Re: [PATCH v2 7/9] exfat: add iomap buffered I/O support

From: Namjae Jeon

Date: Tue May 12 2026 - 03:42:08 EST

On Tue, May 12, 2026 at 3:34 PM Christoph Hellwig <hch@xxxxxx> wrote:
>
> > diff --git a/fs/exfat/exfat_fs.h b/fs/exfat/exfat_fs.h
> > index 415f987afa9a..448857d4b70f 100644
> > --- a/fs/exfat/exfat_fs.h
> > +++ b/fs/exfat/exfat_fs.h
> > @@ -12,6 +12,7 @@
> > #include <linux/blkdev.h>
> > #include <linux/backing-dev.h>
> > #include <uapi/linux/exfat.h>
> > +#include <linux/buffer_head.h>
>
> This looks like a bug-fix for adding exfat_cluster_walk a while ago
> and not really related to this patch.
Okay, I'll split it out into a separate bug-fix patch.
>
> > static int exfat_extend_valid_size(struct inode *inode, loff_t new_valid_size)
> > {
> > struct exfat_inode_info *ei = EXFAT_I(inode);
> > + loff_t old_valid_size;
> > + int ret = 0;
> >
> > + mutex_lock(&sbi->s_lock);
> > + old_valid_size = ei->valid_size;
> > + mutex_unlock(&sbi->s_lock);
> >
> > + if (old_valid_size < new_valid_size) {
>
> The old_valid_size value can be stale as soon the lock is dropped.
> So the lock here is not useful, but unless something else protectes
> the value the code might be racy.
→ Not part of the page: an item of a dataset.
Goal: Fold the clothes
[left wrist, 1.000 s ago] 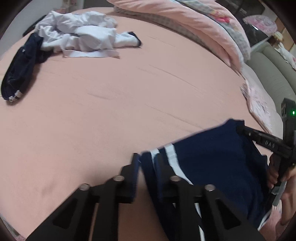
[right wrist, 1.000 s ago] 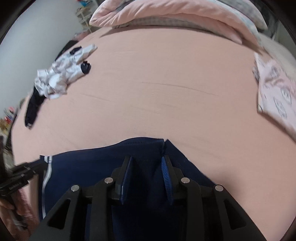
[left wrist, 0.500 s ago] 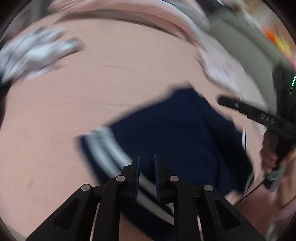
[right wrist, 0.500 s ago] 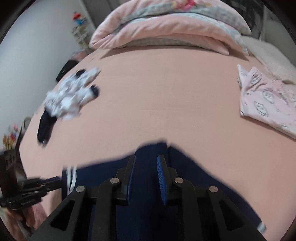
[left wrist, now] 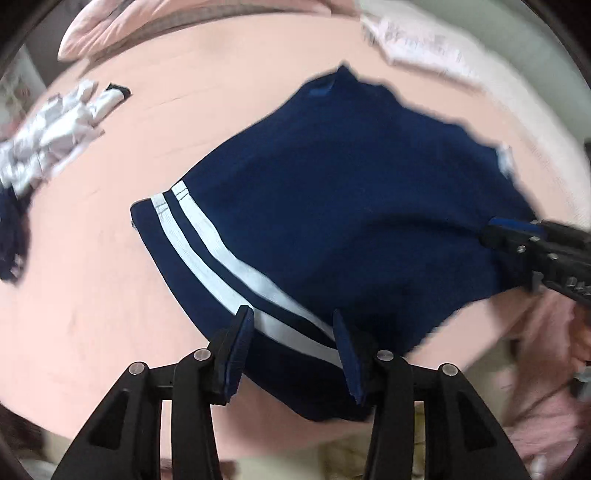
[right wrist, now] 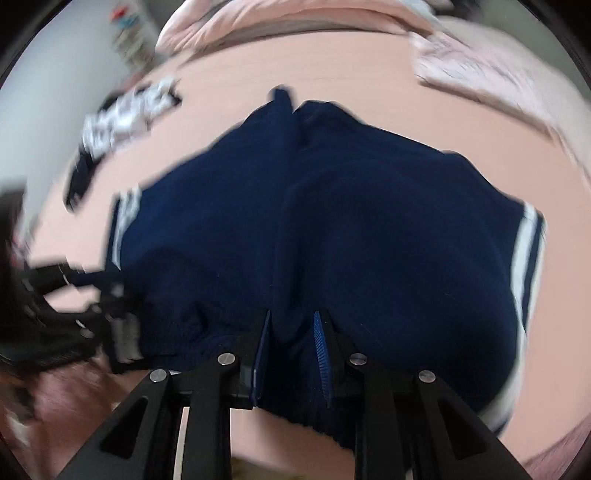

Also why does this use a sb-wide
> lock for a per-inode value?
I will remove the unnecessary s_lock and change it so that it can be
protected with inode_lock.

>
> > + if (may_alloc)
> > + num_clusters = exfat_bytes_to_cluster_round_up(sbi,
> > + offset + length) - exfat_bytes_to_cluster(sbi, offset);
> > + else
> > + num_clusters = exfat_bytes_to_cluster_round_up(sbi, length);
>
> Why is the num_clusters calculation different for the read vs write case
> here? Also shouldn't the may_alloc case also update length given that
> it is used later?
right, I will unify the num_clusters calculation logic so it is
consistent for both cases.
>
> > + if (length > cluster_length - cluster_offset)
> > + iomap->length = cluster_length - cluster_offset;
> > + else
> > + iomap->length = length;
>
> use min or min_t here?
Okay.
>
> > + iomap->addr = exfat_cluster_to_phys(sbi, cluster) + cluster_offset;
> > + iomap->type = IOMAP_MAPPED;
> > + if (may_alloc) {
> > + if (balloc)
> > + iomap->flags = IOMAP_F_NEW;
> > + else if (iomap->offset + iomap->length >= ei->valid_size)
> > + iomap->flags = IOMAP_F_ZERO_TAIL;
> > + } else {
> > + if (offset >= ei->valid_size)
> > + iomap->type = IOMAP_UNWRITTEN;
>
> This might be a good place to explain the valid_size scheme and
> how it affects the iomap reported types/flags.
Okay, I will.
>
> > +/*
> > + * exfat_write_iomap_end - Update the state after write
> > + *
> > + * Extends ->valid_size to cover the newly written range.
> > + * Marks the inode dirty if metadata was changed.
> > + */
> > +static int exfat_write_iomap_end(struct inode *inode, loff_t pos, loff_t length,
> > + ssize_t written, unsigned int flags, struct iomap *iomap)
> > +{
> > + if (written) {
>
> Return early on !written to reduce indentation a bit?
Okay. I will change it.
>
> > +/**
> > + * exfat_iomap_read_end_io - iomap read bio completion handler for exFAT
> > + * @bio: bio that has completed reading
> > + *
> > + * exfat_iomap_begin() rounds up MAPPED extents to the block boundary of
> > + * valid_size. This ensures that any subsequent blocks are treated as
> > + * IOMAP_UNWRITTEN, but it also causes the "straddle block" containing
> > + * valid_size to be read from disk. The disk data beyond valid_size in
> > + * this block is stale and must be zeroed to prevent data leakage.
>
> We've seen this in ntfs already. It also seems like a generally
> useful thing to do. I wonder if we should just unconditionally
> zero non-fsverity data beyond i_size or have a flag for this
> (although that might be hard to communicate). But let's revisit that
> after the initial merge as there are too many different series in flight
> in this area right now.
Okay, I will check it after finishing iomap works for exfat.
Thanks!